That said, I have noticed that immigration law reform discussions have become a topic of interest for more and more people during the prior year or so.  I recently read a diary by Kos wherein he stated that immigration law reform is his top priority, despite the fact that it is not rated so highly, overall.  I was inspired by his statement because, honestly, when I committed to becoming an immigration lawyer in 1999, it was not by choice or professional preference.  More below the orange fold thing about how much that has changed since 1999.

You see, I am half-Japanese, and I lived in Japan as an alien, myself, during my formative years (high school) and then again as a JET (alternative language teacher) after graduating from university and before attending law school.  My mother is a Japanese women hailing from the Tokyo metropolitan region (Kanto), and my father is of Scandinavian/Dutch ancestry, hailing from the Midwest.  My mother recently retired back to the U.S. after moving to Japan, post divorce from my father, in the 80s.  I went with her as her only child.  America to Japan at age 12--what an interesting (and great, it turns out) shock that was, but I digress.
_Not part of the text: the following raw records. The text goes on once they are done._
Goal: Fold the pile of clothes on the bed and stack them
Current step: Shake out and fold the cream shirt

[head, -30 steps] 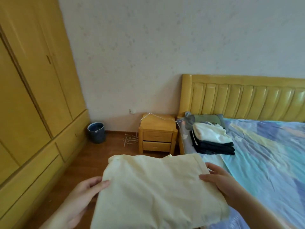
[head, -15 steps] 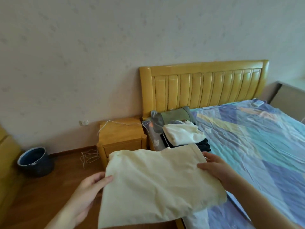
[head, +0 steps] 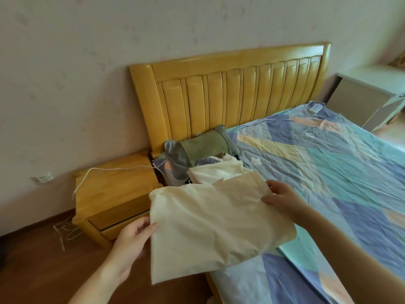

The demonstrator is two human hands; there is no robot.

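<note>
Now gripping the folded cloth (head: 217,224) at lower centre of the frame: left hand (head: 131,242) pinching its left edge, right hand (head: 282,198) pinching its right edge, lying over the bed (head: 328,172) edge, stack (head: 214,172) just behind.

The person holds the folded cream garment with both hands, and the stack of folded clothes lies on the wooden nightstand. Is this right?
Not quite. In the head view both hands, left hand and right hand, hold the folded cream garment, but the stack of folded clothes lies on the bed, not the nightstand.
</note>
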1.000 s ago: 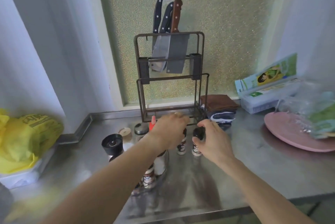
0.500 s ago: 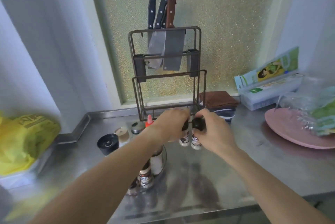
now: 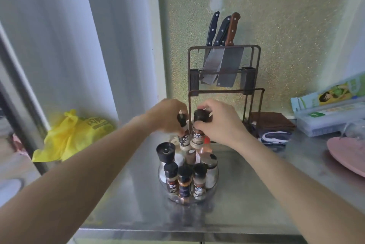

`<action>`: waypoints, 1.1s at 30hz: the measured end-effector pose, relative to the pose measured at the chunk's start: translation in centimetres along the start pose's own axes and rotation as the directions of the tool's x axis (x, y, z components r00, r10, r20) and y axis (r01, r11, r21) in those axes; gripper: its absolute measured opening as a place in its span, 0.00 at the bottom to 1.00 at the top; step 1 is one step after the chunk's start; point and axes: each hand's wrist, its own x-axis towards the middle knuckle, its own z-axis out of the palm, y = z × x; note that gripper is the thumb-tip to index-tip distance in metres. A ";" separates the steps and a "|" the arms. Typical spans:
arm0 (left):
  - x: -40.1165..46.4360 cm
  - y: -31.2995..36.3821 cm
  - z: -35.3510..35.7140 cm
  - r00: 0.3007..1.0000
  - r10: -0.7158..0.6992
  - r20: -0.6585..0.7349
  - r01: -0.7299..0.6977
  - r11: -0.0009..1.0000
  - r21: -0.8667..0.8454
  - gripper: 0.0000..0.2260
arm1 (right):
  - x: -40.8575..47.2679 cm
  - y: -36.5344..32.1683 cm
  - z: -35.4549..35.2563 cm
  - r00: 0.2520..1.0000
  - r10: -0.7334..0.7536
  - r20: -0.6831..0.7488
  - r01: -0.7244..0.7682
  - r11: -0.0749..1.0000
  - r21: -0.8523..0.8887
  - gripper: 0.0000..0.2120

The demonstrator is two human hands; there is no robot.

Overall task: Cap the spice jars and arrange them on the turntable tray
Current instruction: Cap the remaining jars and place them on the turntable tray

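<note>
A clear round turntable tray (image 3: 214, 187) stands on the steel counter and holds several black-capped spice jars (image 3: 199, 181). Above its back, my left hand (image 3: 167, 116) grips a small spice jar (image 3: 183, 137) by its black cap. Beside it, my right hand (image 3: 220, 120) holds a second spice jar (image 3: 198, 139) by its black cap. Both jars hang in the air, side by side, nearly touching. A black-topped grinder (image 3: 165, 152) and a glass shaker (image 3: 209, 166) stand in the tray too.
A knife rack (image 3: 224, 70) with cleavers stands against the wall right behind the hands. Folded cloths (image 3: 273, 127) lie to its right, with a pink plate (image 3: 347, 155) and boxes (image 3: 327, 113) further right. A yellow bag (image 3: 73, 135) sits at the left.
Both hands have lifted their jars off the counter and carried them left, over the tray. The camera has swung left and down.
</note>
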 end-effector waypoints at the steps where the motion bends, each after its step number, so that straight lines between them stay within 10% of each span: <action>1: 0.0 -0.3 0.7 1.000 -0.010 0.013 0.010 1.000 0.003 0.21 | 0.1 -0.1 0.9 1.000 -0.003 0.019 0.003 1.000 -0.023 0.19; 25: 1.1 -1.7 9.5 0.979 -0.098 0.181 0.090 0.995 0.051 0.21 | 0.5 3.4 8.7 0.936 0.104 0.336 0.061 0.893 -0.446 0.23; 33: -0.4 -2.8 7.1 0.987 -0.109 0.115 0.124 0.984 -0.132 0.21 | -0.9 4.3 5.3 0.975 0.086 0.203 -0.033 0.967 -0.252 0.13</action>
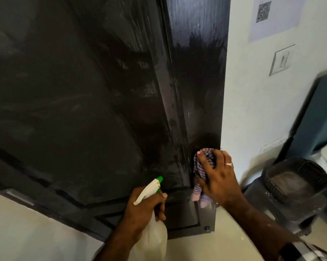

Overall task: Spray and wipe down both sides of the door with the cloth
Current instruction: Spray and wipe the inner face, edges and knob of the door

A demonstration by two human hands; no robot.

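Observation:
A dark, glossy door fills most of the head view, with wet streaks on its right-hand stile. My right hand presses a bunched purple-striped cloth against the door's lower right edge, fingers curled over it. My left hand grips the neck of a translucent spray bottle with a white trigger and green nozzle, held just in front of the door's lower panel, nozzle pointing up toward the door.
A pale wall runs right of the door with a switch plate and a taped paper sheet. A black bin stands on the floor at the right. The pale floor lies below the door.

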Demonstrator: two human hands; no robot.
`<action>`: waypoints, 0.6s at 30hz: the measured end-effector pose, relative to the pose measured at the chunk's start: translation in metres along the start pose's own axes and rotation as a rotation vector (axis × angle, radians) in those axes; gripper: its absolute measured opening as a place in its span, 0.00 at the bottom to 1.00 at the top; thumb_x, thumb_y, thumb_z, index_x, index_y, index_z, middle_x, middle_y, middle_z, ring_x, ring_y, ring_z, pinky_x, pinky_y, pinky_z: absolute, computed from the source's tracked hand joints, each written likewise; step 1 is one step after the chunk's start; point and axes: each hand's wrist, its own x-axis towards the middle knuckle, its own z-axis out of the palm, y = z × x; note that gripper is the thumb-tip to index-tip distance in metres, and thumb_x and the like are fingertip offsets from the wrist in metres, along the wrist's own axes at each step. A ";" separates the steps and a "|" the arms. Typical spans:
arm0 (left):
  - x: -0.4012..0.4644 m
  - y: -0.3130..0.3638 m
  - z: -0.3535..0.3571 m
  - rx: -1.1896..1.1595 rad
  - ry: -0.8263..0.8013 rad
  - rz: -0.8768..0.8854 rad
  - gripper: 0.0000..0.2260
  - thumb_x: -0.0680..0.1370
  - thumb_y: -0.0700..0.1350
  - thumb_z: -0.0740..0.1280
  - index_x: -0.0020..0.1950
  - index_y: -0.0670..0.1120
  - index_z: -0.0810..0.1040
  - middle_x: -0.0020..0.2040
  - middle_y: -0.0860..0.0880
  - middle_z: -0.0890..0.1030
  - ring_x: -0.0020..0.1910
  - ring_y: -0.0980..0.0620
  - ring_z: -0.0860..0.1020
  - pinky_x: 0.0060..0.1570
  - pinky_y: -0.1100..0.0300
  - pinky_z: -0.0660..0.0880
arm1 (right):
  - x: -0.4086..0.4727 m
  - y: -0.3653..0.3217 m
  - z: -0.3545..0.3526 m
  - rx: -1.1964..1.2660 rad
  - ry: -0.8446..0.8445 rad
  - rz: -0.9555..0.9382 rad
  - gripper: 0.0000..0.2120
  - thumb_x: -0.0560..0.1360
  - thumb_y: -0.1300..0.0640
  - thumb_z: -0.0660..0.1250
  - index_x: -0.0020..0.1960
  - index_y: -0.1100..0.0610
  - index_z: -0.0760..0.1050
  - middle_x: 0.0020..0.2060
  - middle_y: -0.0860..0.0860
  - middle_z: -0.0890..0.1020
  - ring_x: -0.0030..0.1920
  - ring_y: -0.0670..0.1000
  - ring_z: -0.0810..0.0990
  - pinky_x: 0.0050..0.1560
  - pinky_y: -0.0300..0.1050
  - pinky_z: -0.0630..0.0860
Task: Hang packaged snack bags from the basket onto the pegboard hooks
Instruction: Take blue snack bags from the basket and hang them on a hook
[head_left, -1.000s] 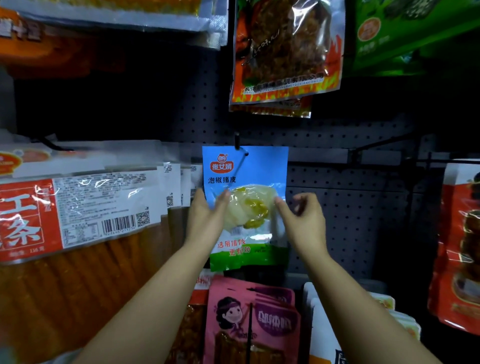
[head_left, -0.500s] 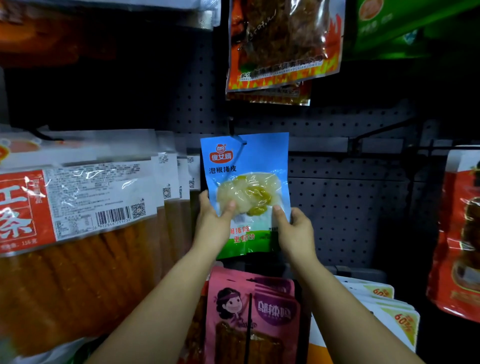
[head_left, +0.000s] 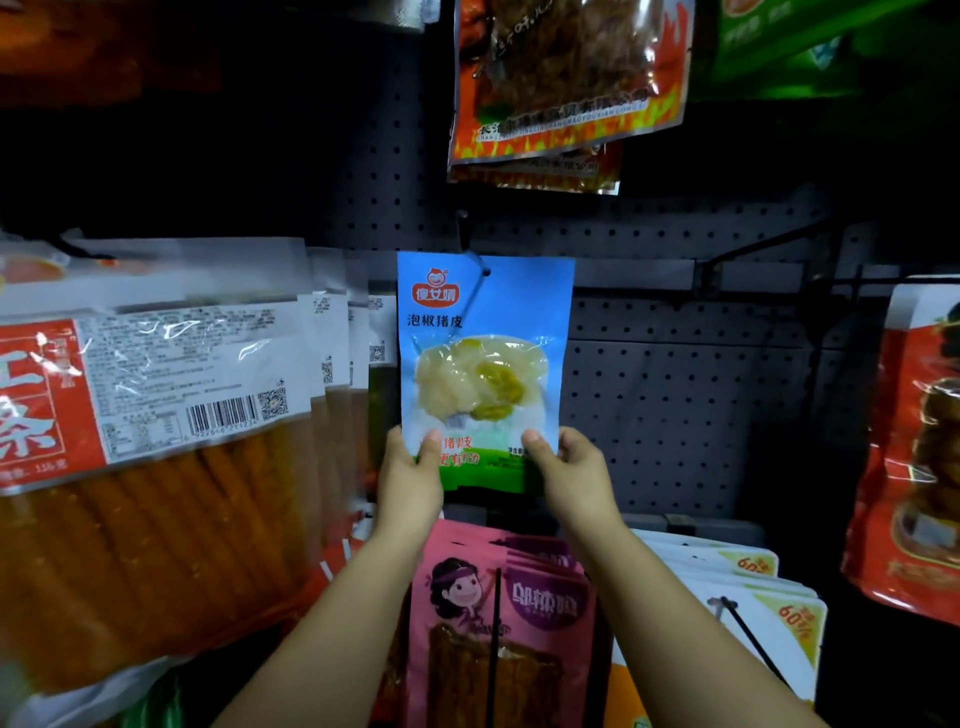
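Note:
A blue and green snack bag (head_left: 485, 332) with pale food in a clear window hangs flat against the dark pegboard (head_left: 675, 395). Its top hole sits on a black hook (head_left: 470, 254). My left hand (head_left: 410, 467) pinches the bag's lower left corner, thumb on the front. My right hand (head_left: 569, 460) pinches the lower right corner the same way. The basket is out of view.
Large orange stick packs (head_left: 156, 467) hang to the left. Flame-printed bags (head_left: 566, 83) hang above, pink bags (head_left: 498, 623) and white bags (head_left: 748, 597) below on hooks, red bags (head_left: 914, 441) at right. An empty hook (head_left: 758, 241) juts out right of the blue bag.
Both hands slid down the blue bag from its middle to its bottom corners. The bag now hangs straighter on the hook.

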 end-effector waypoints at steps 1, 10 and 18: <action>-0.003 -0.004 -0.001 -0.039 0.001 -0.024 0.19 0.81 0.50 0.59 0.68 0.42 0.66 0.61 0.42 0.75 0.58 0.44 0.75 0.52 0.58 0.71 | -0.004 -0.001 0.000 0.012 -0.014 0.016 0.15 0.77 0.50 0.66 0.46 0.64 0.75 0.37 0.55 0.78 0.39 0.51 0.75 0.42 0.46 0.72; -0.089 -0.014 -0.041 -0.328 -0.192 -0.172 0.09 0.79 0.40 0.62 0.59 0.47 0.74 0.52 0.49 0.79 0.46 0.60 0.80 0.47 0.67 0.75 | -0.075 0.011 -0.020 0.129 0.044 0.125 0.16 0.76 0.60 0.67 0.63 0.58 0.69 0.36 0.51 0.77 0.38 0.49 0.75 0.44 0.45 0.72; -0.203 0.021 -0.066 -0.241 -0.586 0.258 0.06 0.74 0.47 0.67 0.45 0.59 0.78 0.41 0.60 0.80 0.41 0.64 0.78 0.41 0.75 0.71 | -0.219 0.009 -0.095 0.119 0.180 0.090 0.06 0.76 0.62 0.66 0.44 0.53 0.77 0.32 0.47 0.84 0.31 0.42 0.79 0.32 0.31 0.73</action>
I speak Japanese fluently, and defending Japanese criminals is not a booming business in the U.S., last time I checked.  So here I am with approximately 13 years under my belt practicing immigration law exclusively.  It is where my language abilities and market forces took me.  At this point, I am glad, however.

And I am feeling a desire to share aspects of my professional life with the Dailykos community since CIR is about to come back in a big, big way.  This, folks, is a very important deal, and it is going to take a lot of Americans becoming familiar with some of the intricate and, frankly, weird aspects of our current immigration law system.  This is essential, IMO, if we are to collectively make things better and not worse when we get that singular, once-in-a-couple-of-decades chance to do so.  

Therefore, I am going to write short articles over the coming weeks, if there is interest, about how our current policies affect the fabric of our society.  Today, I will start with a very brief introduction of some general terms and explanations that all interested parties will have to become familiar with during the upcoming CIR debates, discussions, etc.  Here we go . . . .

1.  "CIR" stands for Comprehensive Immigration Reform--what will this mean in the end?  That is anybody's guess if and when a bill gets to the President's desk.  At any rate, the operating concept is "comprehensive."  Hopefully, it will be much better than our current system.  "Sucky comprehensive" would be pointless, so here's to hoping.

2.    The three major federal bodies that touch the administrative side of immigration law substantially (as opposed to the enforcement side) are:  1) USCIS (United States Citizenship & Immigration Services); 2) USDOS (U.S. Department of State); and 3) USDOL (U.S. Department of Labor).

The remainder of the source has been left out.